Двадцать шестое октября две тысячи десятого года. Я принёс торт и сказал всем, чтобы меня помнили. Восемь месяцев – это целая жизнь; я поставил чайник и сказал им, чтобы они завели тетрадь «Ветераны Чахоточного Дома», где будут писать дату поступления и выписки больных – никто не должен быть забыт. Тогда это было для меня очень важно… это и сейчас важно. Я купил широкий пластырь и написал на нём «Здесь я умер», и сказал, что если они пробудут здесь достаточно времени – это случится и с ними. Ещё я сказал, что это хорошая смерть – она даёт начало. И я ушёл…

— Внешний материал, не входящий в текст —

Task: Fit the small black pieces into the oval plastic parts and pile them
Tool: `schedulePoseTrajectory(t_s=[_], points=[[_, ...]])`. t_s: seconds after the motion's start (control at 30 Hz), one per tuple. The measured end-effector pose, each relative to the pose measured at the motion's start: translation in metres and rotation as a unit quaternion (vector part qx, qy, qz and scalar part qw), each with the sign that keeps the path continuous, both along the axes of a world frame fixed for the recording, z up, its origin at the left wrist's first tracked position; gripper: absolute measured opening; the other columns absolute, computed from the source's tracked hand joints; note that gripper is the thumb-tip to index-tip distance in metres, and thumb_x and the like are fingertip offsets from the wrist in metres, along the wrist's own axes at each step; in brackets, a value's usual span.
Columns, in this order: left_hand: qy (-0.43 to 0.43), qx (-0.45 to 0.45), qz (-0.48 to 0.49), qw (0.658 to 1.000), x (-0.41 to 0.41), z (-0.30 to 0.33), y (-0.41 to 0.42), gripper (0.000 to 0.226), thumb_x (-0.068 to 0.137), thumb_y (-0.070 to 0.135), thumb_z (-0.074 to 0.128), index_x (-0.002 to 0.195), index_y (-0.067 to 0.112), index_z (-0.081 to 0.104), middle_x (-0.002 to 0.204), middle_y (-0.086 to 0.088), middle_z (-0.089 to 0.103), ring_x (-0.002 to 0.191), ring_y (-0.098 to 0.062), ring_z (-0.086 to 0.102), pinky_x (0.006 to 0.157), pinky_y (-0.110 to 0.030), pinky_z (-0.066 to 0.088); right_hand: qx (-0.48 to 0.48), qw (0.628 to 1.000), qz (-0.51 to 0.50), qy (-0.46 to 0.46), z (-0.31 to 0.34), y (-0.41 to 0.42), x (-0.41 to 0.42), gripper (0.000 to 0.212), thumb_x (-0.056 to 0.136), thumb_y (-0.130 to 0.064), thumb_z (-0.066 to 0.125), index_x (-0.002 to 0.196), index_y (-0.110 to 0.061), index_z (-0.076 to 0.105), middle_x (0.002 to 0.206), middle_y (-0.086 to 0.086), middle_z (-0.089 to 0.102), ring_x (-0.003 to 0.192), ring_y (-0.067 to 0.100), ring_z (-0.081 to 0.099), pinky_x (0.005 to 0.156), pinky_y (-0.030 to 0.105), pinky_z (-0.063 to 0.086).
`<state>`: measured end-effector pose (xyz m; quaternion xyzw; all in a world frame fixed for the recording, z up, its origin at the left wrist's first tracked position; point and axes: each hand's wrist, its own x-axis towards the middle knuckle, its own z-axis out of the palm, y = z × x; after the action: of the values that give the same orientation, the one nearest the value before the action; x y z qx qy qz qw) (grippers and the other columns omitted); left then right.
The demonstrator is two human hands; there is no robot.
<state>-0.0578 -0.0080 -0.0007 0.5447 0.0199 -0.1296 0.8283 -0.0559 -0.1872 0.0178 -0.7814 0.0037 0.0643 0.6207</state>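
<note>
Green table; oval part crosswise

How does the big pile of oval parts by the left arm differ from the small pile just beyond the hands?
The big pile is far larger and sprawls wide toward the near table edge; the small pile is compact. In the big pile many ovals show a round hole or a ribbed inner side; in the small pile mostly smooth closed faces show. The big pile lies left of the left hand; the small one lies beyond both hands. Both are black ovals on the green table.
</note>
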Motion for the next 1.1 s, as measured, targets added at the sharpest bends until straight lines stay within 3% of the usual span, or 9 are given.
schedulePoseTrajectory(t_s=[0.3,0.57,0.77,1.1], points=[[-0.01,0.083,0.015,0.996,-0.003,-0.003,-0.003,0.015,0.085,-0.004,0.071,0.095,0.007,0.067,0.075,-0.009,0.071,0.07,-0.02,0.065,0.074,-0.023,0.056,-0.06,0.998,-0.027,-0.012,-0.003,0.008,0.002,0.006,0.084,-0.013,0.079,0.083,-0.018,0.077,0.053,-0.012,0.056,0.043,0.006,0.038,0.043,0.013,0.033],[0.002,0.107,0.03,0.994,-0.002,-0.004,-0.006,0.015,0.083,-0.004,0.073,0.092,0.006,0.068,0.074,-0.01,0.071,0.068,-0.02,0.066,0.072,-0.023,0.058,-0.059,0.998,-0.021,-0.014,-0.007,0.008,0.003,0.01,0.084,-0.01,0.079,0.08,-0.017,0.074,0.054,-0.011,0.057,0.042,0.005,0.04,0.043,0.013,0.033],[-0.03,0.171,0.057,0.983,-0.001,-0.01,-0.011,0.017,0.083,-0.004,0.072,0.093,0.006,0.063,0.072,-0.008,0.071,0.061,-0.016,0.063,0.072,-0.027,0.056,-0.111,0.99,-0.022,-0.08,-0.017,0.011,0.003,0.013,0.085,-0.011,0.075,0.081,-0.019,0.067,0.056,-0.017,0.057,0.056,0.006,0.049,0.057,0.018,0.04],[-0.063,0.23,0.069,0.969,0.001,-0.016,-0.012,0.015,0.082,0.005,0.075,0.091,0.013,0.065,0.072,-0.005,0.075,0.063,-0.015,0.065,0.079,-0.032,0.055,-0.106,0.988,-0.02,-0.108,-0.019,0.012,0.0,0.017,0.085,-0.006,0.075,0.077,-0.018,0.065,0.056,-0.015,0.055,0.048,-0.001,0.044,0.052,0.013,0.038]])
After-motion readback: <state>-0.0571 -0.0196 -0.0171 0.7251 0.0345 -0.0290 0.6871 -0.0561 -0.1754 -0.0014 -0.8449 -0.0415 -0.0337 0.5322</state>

Я сел на трамвай возле Морга и поехал к метро… я оставил Чахоточный Дом позади. Карташов говорил, что жизнь после больницы разразится новыми красками, что мы обретём счастье… но он ошибался. Я вернулся домой, но это уже был не мой дом; там у меня не было никого – всё было мне немило, там мне уже было ничего не нужно: ни забота родителей, ни скучная стабильность и постоянство, про которое говорила Она, ни тем более люди. Те, кто раньше был для меня Людьми Из Прошлого, стали Людьми Из Нового Настоящего – а суть не изменилась. Помнишь, я как-то говорил, что всему хорошему приходит конец… Двадцать шестое октября две тысячи десятого года – это был конец: и хорошему, и плохому, и страшному, и весёлому. Конец странной жизни в стиле Арт Хаус: со своим укладом и со своими ценностями. Это был наш Дом – Дом, Где Весело и Страшно… Я оставил его позади.
С тех пор прошло много времени… и всё до сих пор вспоминается… Когда я умер по-настоящему, я сел в трамвай и поехал… Последняя остановка – Морг – лишь временное пристанище для тех, кто держит путь за горизонт. Путь сюда был нелёгким: я сплавлялся по реке, шёл по пустыням, несколько суток пробирался в горы. И, знаешь, мне казалось, что я знал дорогу, ведь уже однажды умер. И теперь я здесь… Знаешь, мне всё представлялось иначе. Я думал, ты будешь судить или исповедовать, но ты попросил рассказать историю из жизни. Считай это моей исповедью – ведь это вполне годится для исповеди, верно? Мы засиделись в этом заведении.
Ладно, Иисус, допивай своё пиво… пошли домой.